Chapter 35), the order's information collection requirements have been 
previously approved by the Office of Management and Budget (OMB) and 
assigned OMB No. 0581-0177, (Tart Cherries Grown in the States of 
Michigan, New York, Pennsylvania, Oregon, Utah, Washington, and 
Wisconsin). No changes in those requirements as a result of this action 
are necessary. Should any changes become necessary, they would be 
submitted to OMB for approval.
    This rule will not impose any additional reporting or recordkeeping 
requirements on either small or large tart cherry handlers. As with all 
Federal marketing order programs, reports and forms are periodically 
reviewed to reduce information requirements and duplication by industry 
and public sector agencies.
    As noted in the initial regulatory flexibility analysis, USDA has 
not identified any relevant Federal rules that duplicate, overlap, or 
conflict with this final rule. Further, the public comment received 
concerning the proposal did not address the initial regulatory 
flexibility analysis.
    In addition, the Board's meeting was widely publicized throughout 
the tart cherry industry, and all interested persons were invited to 
attend and participate in Board deliberations on all issues. Like all 
Board meetings, the June 25, 2015, meeting was a public meeting, and 
all entities, both large and small, were able to express views on this 
issue.
    An interim rule concerning this action was published in the Federal 
Register on November 5, 2015, (80 FR 68424) and was effective November 
6, 2015. Copies of the rule were sent via email to all Board members 
and tart cherry handlers. Finally, the rule was made available through 
the internet by USDA and the Office of the Federal Register. A 60-day 
comment period ending January 4, 2016, was provided to allow interested 
persons to respond to the proposal.
    One comment was received during the comment period in response to 
the interim rule.
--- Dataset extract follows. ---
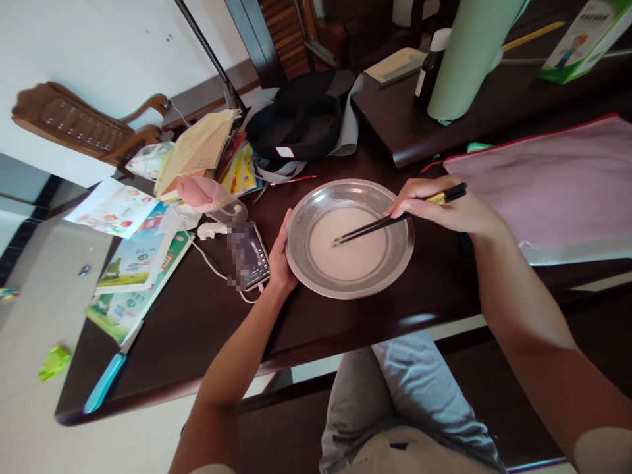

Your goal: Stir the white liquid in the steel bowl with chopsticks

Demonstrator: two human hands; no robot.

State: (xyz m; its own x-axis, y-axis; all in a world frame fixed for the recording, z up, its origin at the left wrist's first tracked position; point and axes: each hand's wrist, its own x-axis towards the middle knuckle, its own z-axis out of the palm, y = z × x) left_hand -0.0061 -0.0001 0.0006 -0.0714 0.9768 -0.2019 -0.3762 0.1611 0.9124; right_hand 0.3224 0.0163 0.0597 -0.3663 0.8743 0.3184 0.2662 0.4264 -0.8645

The commenter, a producer, supported part of the 
action but offered an alternative to the membership of the 
subcommittee.
    The commenter supported the expansion of handler diversion credits 
for new market development and market expansion projects from one year 
to three years. The commenter agreed with the Board's finding that it 
will encourage growth in the industry.
    Regarding the change to the membership of the approval 
subcommittee, the commenter suggested that membership should be further 
modified to include cherry growers that are not also handlers. However, 
the Board's intent in making the revision to the subcommittee 
requirements was, in part, to ensure impartiality. Consequently, the 
Board recommended that the subcommittee be composed of members who are 
not affiliated with any handler. Even growers who are not handlers 
themselves have a business relationship with the handlers to which they 
sell.
    The additional points in the comment were not relevant to the 
interim rule. Accordingly, no changes will be made to the interim rule, 
based on the comment received. Therefore, for the reasons given in the 
interim rule, we are adopting the interim rule as a final rule, without 
change.
    To view the interim rule and the comment that was received, go to: 
http://www.regulations.gov/#!docketDetail;D=AMS-FV-15-0046.
    This action also affirms information contained in the interim rule 
concerning Executive Orders 12866, 12988, 13175, and 13563; the 
Paperwork Reduction Act (44 U.S.C. Chapter 35); and the E-Gov Act (44 
U.S.C. 101).
    After consideration of all relevant material presented, it is found 
that finalizing the interim rule, without change, as published in the 
Federal Register (80 FR 68424, November 5, 2015) will tend to 
effectuate the declared policy of the Act.

List of Subjects in 7 CFR Part 930

    Marketing agreements, Reporting and recordkeeping requirements, 
Tart cherries.


0
Accordingly, the interim rule that amended 7 CFR part 930 and that was 
published at 80 FR 68424 on November 5, 2015, is adopted as a final 
rule, without change.

    Dated: April 12, 2016.
Elanor Starmer,
Administrator, Agricultural Marketing Service.